New Look, Same Resources

On June 19, 2018, the Fairfield University Libraries launched a
NEW Library Discovery Service!

You might have noticed searching for resources on our website looks a little different. The access to our resources remains the same, but we have an improved search engine with a new look and feel for exploring and discovering the Libraries' holdings. It also offers easier viewing of your library account for renewing books, requesting holds, etc. The new system merges the online Library Catalog and the Libraries’ All Search into a single interface.

You can access the search box on the library's homepage.

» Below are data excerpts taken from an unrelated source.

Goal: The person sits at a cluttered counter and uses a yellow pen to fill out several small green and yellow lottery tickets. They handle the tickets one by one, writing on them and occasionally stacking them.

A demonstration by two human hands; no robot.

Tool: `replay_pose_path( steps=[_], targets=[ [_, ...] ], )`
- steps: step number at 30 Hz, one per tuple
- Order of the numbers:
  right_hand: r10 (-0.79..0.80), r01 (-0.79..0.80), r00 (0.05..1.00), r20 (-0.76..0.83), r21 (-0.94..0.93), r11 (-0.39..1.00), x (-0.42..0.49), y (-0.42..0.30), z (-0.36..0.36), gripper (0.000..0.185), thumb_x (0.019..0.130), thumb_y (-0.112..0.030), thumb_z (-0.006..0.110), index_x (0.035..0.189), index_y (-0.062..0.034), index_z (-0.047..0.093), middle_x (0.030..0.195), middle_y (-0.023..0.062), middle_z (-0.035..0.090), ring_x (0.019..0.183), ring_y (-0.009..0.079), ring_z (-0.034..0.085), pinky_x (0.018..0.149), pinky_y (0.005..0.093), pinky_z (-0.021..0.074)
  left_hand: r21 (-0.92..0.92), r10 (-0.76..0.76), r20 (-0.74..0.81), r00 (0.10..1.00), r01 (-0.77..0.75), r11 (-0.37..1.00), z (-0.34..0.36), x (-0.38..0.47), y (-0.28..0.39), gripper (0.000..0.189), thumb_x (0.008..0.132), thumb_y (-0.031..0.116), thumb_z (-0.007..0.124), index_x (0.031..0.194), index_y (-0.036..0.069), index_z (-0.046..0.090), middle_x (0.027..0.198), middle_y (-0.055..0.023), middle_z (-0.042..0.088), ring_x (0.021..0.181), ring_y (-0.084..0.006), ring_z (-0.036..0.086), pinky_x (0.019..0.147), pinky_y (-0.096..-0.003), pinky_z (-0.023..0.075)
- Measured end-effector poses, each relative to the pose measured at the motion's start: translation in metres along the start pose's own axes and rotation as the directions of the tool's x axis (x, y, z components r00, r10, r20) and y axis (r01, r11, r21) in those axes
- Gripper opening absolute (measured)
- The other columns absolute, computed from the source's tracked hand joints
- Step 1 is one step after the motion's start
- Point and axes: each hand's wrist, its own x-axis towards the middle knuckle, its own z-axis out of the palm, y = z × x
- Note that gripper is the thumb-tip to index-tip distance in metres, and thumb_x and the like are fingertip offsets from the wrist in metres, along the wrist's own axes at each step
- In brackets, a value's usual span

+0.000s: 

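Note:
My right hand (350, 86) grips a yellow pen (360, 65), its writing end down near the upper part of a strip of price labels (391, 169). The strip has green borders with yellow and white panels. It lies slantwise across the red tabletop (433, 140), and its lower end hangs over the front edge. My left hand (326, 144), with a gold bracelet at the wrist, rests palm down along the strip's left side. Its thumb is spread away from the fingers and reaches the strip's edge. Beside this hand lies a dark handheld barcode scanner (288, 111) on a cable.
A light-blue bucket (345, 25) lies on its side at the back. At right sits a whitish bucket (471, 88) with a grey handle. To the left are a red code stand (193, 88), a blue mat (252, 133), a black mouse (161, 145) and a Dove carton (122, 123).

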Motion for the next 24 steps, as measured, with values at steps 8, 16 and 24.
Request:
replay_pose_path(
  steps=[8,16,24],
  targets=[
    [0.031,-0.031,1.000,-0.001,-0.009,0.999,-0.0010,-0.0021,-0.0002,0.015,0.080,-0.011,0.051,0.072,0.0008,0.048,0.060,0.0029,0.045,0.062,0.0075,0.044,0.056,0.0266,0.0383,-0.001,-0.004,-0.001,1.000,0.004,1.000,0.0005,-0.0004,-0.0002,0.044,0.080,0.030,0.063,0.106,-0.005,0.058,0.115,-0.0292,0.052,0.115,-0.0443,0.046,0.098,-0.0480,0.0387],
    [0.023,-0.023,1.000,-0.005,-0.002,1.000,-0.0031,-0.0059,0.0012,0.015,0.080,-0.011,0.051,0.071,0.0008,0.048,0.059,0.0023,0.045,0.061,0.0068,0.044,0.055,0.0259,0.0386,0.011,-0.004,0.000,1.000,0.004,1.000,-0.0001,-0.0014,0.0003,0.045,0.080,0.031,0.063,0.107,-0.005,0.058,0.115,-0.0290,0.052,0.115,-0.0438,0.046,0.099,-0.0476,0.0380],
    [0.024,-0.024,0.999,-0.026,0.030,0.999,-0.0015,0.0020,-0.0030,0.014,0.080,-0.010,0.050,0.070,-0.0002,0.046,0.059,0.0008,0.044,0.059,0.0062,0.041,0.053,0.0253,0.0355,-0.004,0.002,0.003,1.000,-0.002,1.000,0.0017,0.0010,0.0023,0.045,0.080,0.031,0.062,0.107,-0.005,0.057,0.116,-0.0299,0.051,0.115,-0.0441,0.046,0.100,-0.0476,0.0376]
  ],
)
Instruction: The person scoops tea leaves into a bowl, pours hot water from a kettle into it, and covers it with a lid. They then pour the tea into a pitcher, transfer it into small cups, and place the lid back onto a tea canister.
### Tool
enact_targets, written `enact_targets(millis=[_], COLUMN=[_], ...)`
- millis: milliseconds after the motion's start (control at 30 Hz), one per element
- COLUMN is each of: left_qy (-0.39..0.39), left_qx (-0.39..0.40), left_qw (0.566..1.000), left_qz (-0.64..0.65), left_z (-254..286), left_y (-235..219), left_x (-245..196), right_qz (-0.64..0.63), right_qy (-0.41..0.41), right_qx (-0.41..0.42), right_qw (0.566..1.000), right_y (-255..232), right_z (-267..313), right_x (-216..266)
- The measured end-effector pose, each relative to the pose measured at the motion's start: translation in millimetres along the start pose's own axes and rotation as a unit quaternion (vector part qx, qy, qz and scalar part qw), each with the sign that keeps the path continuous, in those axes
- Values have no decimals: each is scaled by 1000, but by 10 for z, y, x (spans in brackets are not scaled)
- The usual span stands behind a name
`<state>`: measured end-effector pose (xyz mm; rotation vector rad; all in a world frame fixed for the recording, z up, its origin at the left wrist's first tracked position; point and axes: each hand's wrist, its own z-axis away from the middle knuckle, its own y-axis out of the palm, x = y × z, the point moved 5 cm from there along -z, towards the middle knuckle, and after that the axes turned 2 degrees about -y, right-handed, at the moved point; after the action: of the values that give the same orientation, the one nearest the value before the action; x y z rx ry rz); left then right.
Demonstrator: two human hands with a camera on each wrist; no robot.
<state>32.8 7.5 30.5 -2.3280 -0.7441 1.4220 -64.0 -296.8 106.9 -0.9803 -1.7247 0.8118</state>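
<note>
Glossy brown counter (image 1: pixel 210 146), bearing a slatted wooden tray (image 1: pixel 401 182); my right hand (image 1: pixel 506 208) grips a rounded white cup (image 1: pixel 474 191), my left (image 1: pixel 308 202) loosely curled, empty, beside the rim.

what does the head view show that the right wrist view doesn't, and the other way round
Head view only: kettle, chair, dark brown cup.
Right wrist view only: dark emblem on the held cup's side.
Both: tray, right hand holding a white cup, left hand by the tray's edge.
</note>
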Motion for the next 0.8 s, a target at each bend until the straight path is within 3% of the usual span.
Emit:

What are the benefits of signing in?

Signing in will allow you to:

  • Request items be put on hold for you. (Faculty and Staff can have items delivered to their offices.)
  • Request books and articles from other libraries (InterLibrary Loan)
  • Renew books and other library materials
  • Create favorites lists
  • Export citations to citation management tools

To sign in, click on the word "Guest" on top right and then "SIGN in". Use your Net ID username and password. (Guests may use their Library barcode number to sign in.)

Introducing Alma & Primo!

What does the library search include?

The library search can help you find books, e-books, journal articles, newspaper and magazine articles, open access sources, music, movies, streaming media and more. Use the limiters (or facets) on the side of your results to help narrow your search by Source Type.

Check the box "Add results beyond your library's collection" in order to see material the library does not have in full text. As always, if we do not have immediate access to a resource you can request it through interlibrary loan.

Is everything included in the library search?

A small portion (usually about 10%) of content from our EBSCO databases is not fully indexed in the "Everything" search. To guarantee 100% coverage from the EBSCO databases, there are two options:

1. In the Library search box, you can select the EBSCO search scope from the drop down menu.

While searching the EBSCO databases, you will notice that there are very few "facets" on the left hand side to focus your search.  If you are having trouble finding good articles or books in EBSCO, another option is to go directly into those databases. See option #2 below.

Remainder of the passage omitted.